Our brains are now broken.

2017 Bridgestone NHL Winter Classic - Practice Day & Family Skate Photo by Dilip Vishwanat/Getty Images

You might’ve heard that the St. Louis Blues traded Kevin Shattenkirk to the Washington Capitals on Monday. It was kind of big news.

What you didn’t hear was that the trade was absolutely bonkers complicated. I don’t even care if that’s a good grammatical sentence. My brain is broken after reading the conditions involved here.

So we’re going to go through them very slowly, piece by piece, so our brains don’t start bleeding out through our noses like a late-season episode of Lost.

These are all via Sportsnet reporter Elliotte Friedman, by the way. Give the man a hug. And Washington Post reporter Isabelle Khurshudyan, who had to deal with this stuff on her birthday.

  • St. Louis sends Kevin Shattenkrik and goalie Pheonix Copley to the Capitals.
  • Doing OK so far.
  • Washington sends Zach Sanford, Brad Malone, and a first-round pick in 2017 to the Blues.
  • Deep breath.
  • Ready?
  • Here comes conditional chaos.
  • If the Capitals re-sign Shattenkirk OR advances to the Eastern Conference Final and he plays in more than half of the first two rounds of games ... St. Louis receives Washington’s 2019 second-round pick.
  • Go get some water. Walk the dog. Fresh air.
  • OK.
  • If the Capitals trade Shattenkirk on or before July 1 (free agency opening day), St. Louis gets Washington’s seventh-round draft pick.
  • HOWEVER (this is when things get really weird) ...
  • IF said trade by the Capitals gets a pick higher than the fourth round (i.e., between the first or third rounds), then St. Louis gets the “next available pick two rounds later than the earliest pick received by Washington,” in Friedman’s words.
  • f a l l i n g t h r o u g h s p a c e t i m e l i s t l e s s l y
  • What?
  • So ...
  • So if the Capitals trade Shattenkirk for a third-round pick, St.
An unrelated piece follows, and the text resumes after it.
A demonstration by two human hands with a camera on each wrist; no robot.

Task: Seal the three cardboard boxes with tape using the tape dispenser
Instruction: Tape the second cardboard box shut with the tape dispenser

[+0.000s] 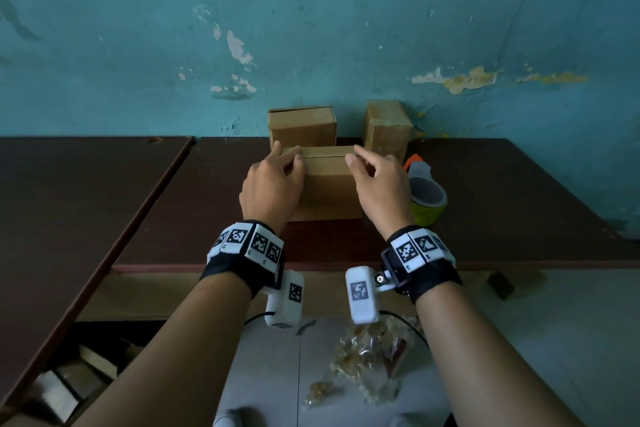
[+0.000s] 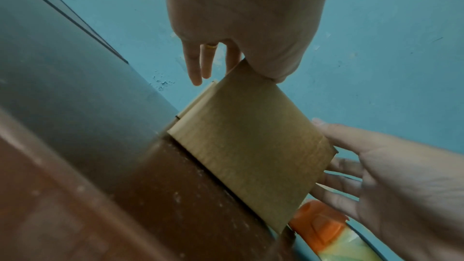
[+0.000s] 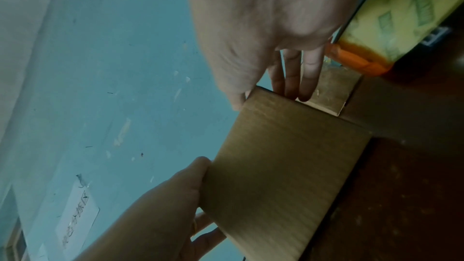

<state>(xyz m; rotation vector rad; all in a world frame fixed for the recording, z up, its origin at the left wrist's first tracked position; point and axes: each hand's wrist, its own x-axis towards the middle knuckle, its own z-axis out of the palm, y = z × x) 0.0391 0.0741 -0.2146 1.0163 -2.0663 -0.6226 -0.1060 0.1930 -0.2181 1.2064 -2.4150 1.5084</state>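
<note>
Cardboard boxes, three (one in front), left hand and right hand gripping its sides, one tape dispenser

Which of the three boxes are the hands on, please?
The near box, with the left hand and right hand on its top corners; the two by the wall stand untouched.

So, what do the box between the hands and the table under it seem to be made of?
The front box looks like plain brown cardboard with a matte finish: faint ribbing runs across its face in the wrist views, and its top flaps meet at a thin seam. The table looks like dark brown board with a smooth, slightly shiny surface, probably laminate; the material underneath cannot be told.
</note>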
Louis would get Washington’s fifth-round pick. A second-round pick would result in a fourth-round pick. A first-round pick results in a third-round pick. A zero-round pick results in a [ERROR CANNOT COMPUTE].
  • Potatoes are like the orange slices of the root vegetable family.
  • And St. Louis will retain 39 percent of Kevin Shattenkirk’s salary.


Thank you for reading along. And thank you, Blues and Capitals, for this simple trade.

We will now go outside and stare into the void.